Sceny jak z filmu. Kilkadziesiąt osób napadło na luksusowy sklep w Kalifornii
Niezwykłe sceny rozegrały się w niewielkim mieście Walnut Creek w Kalifornii. Grupa około stu zamaskowanych osób wdarła się do sklepu Nordstrom, okradła go, a następnie uciekła. Policja zatrzymała 3 osoby.
Nordstrom to amerykańska sieć luksusowych sklepów z odzieżą, obuwiem, biżuterią i kosmetykami. Jeden z nich stał się celem niezwykłego napadu, który amerykańskie media porównują do sceny filmowej.
Do napadu doszło w sobotę wieczorem w Walnut Creek w Kalifornii. Tuż przed godziną 21, a więc chwilę przed zamknięciem, około 20-30 aut zablokowało ulicę przed sklepem. Ich pasażerowie, a także dziesiątki innych zamaskowanych osób, wdarły się do lokalu i okradły go, chwytając co popadnie.
Napad trwał około minuty. Napastnicy wsiedli ze swoimi łupami do samochodów i odjechali. Pozostali szybko się rozbiegli.
ABC News w oparciu o relacje świadków twierdzi, że w napadzie na Nordstrom mogło wziąć udział do 100 napastników.
Jak zauważyła NBC News jeden pracownik sklepu został spryskany gazem pieprzowym, a dwóch innych - pobitych. Wszyscy trzej odnieśli niewielkie obrażenia.
Nie wiadomo jeszcze, ile towarów padło łupem złodziei i jakiej są wartości.

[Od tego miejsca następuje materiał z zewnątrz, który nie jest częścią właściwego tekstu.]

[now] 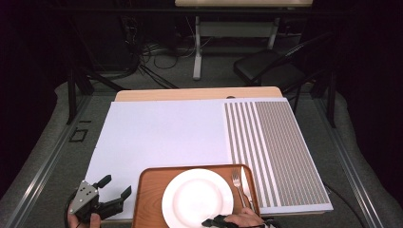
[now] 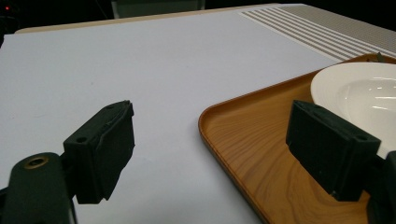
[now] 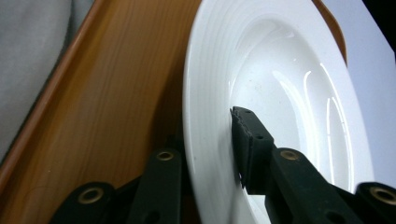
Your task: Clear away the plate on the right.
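The left tool (image 1: 114,188) hung with jaws spread and empty, just left of the wooden tray (image 1: 147,199) on the desk (image 1: 161,133). The white plate (image 1: 197,197) lay on that tray, a fork (image 1: 236,183) and knife (image 1: 245,183) beside it. The right tool (image 3: 212,140) straddled the plate's near rim, one jaw under and one above; whether the pads pressed could not be told. The plate looked stiff, glossy, slippery and breakable; the broad rim seemed the best hold.

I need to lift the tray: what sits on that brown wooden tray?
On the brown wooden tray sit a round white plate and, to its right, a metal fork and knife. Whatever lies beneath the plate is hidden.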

Napastnicy mieli łomy i gogle narciarskie
Reporterka NBC Jodi Hernandez, która była w pobliżu Nordstrom, pisała na Twitterze, że około 25 samochodów zablokowało ulicę podczas incydentu. Jej zdaniem większość szabrowników uciekła.
Na wideo, które nagrała na miejscu zdarzenia, widać policjantów aresztujących i zakuwających w kajdanki niektórych z domniemanych sprawców. Jeden z funkcjonariuszy celuje z broni do biorącego udział w napadzie kierowcy.

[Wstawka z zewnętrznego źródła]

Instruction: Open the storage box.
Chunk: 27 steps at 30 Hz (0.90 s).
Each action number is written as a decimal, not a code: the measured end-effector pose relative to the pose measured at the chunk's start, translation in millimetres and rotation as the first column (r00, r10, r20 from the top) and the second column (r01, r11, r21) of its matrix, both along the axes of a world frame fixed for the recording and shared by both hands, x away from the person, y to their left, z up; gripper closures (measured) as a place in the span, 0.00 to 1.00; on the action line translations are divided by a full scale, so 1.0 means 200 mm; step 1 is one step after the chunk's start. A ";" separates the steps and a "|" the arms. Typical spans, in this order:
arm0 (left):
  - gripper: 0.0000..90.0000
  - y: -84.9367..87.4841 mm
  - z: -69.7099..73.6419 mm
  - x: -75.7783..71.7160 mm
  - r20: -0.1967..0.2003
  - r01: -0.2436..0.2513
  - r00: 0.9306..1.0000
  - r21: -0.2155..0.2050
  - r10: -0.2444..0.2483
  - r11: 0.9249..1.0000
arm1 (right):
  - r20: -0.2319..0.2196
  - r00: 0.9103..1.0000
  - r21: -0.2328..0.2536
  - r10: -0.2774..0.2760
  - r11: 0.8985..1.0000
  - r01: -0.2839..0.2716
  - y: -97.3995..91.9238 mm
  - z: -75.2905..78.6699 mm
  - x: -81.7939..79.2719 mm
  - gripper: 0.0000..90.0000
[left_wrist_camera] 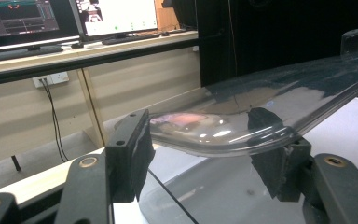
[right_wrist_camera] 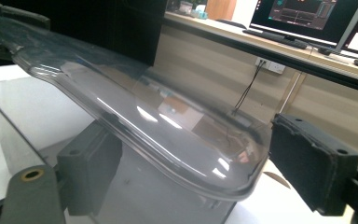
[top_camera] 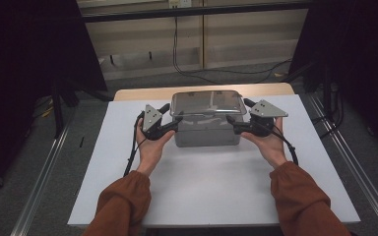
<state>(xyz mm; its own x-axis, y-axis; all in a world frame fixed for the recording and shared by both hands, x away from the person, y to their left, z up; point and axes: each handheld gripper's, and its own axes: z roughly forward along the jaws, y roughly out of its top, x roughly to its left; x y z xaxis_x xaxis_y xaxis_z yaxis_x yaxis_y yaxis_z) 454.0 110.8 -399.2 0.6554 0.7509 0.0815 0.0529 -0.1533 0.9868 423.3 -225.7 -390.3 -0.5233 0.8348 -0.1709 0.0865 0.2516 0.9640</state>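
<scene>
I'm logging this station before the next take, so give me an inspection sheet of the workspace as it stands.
Surface: white table top, bare around the box.
Job's things: grey plastic box at the table's far middle; clear lid over it, one end raised off the rim in both gripper views.
Clutter: nothing seen.
Grippers: left gripper at the lid's left end, jaws either side of the lid's edge, contact unclear; right gripper at the right end, one jaw under the lid, the other clear of it.
Cables: a black cable trails from each gripper; more hang on the far wall.
Surroundings: wooden bench with monitors, dark curtains.
</scene>
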 end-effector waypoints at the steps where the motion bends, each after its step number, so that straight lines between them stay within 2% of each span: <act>1: 0.44 0.00 0.00 0.00 0.000 -0.001 1.000 -0.003 0.001 1.000 | 0.001 1.000 0.004 0.000 1.000 0.000 0.00 0.00 0.00 0.20; 5: 0.44 0.00 0.01 0.02 0.009 -0.012 1.000 0.002 0.012 1.000 | 0.017 1.000 0.007 -0.002 1.000 0.002 -0.01 0.01 0.01 0.22; 9: 0.38 0.01 0.02 0.04 0.009 -0.017 1.000 -0.003 0.017 1.000 | 0.021 1.000 0.015 -0.001 1.000 0.001 -0.02 0.01 0.01 0.27; 10: 0.38 0.01 0.02 0.05 0.011 -0.012 1.000 0.008 0.012 1.000 | 0.021 1.000 0.017 -0.001 1.000 0.001 -0.02 0.01 0.01 0.27; 13: 0.37 0.01 0.03 0.05 0.012 -0.010 1.000 0.006 0.010 1.000 | 0.022 1.000 0.035 -0.001 0.999 0.000 -0.02 0.01 0.02 0.30; 18: 0.36 0.01 0.05 0.06 0.015 -0.013 1.000 -0.017 0.013 1.000 | 0.019 1.000 0.049 0.012 0.999 -0.013 -0.03 0.04 0.04 0.37; 25: 0.36 0.00 0.08 0.08 0.034 -0.005 0.999 0.014 0.004 1.000 | 0.029 0.999 0.065 0.014 0.998 -0.016 -0.03 0.06 0.05 0.42; 27: 0.36 0.00 0.08 0.09 0.027 -0.005 1.000 0.000 0.005 1.000 | 0.029 1.000 0.081 0.006 0.997 -0.008 -0.04 0.06 0.06 0.44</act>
<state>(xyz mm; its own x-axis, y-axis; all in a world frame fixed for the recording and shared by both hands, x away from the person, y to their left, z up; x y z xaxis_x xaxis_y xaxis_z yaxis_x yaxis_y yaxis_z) 471.2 111.0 -383.7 0.6491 0.7542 0.0994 0.0269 -0.1533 0.9878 436.3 -234.5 -378.3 -0.5248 0.8431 -0.1178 0.0571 0.1729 0.9833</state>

Pracownik pobliskiej restauracji Brett Barrett, powiedział NBC, że zauważył 50 do 80 osób z łomami i w goglach narciarskich.
- Zacząłem zamykać przednie i tylne drzwi. Nigdy nie wiadomo, mogli też wejść właśnie tutaj - ocenił.
Według policji trzy osoby zostały aresztowane. Dwie zatrzymano na miejscu za rozbój, spisek, włamanie i posiadanie skradzionego mienia. Jedna z nich stoi w obliczu zarzutu posiadania broni palnej. Trzecią osobę aresztowano niedługo po incydencie.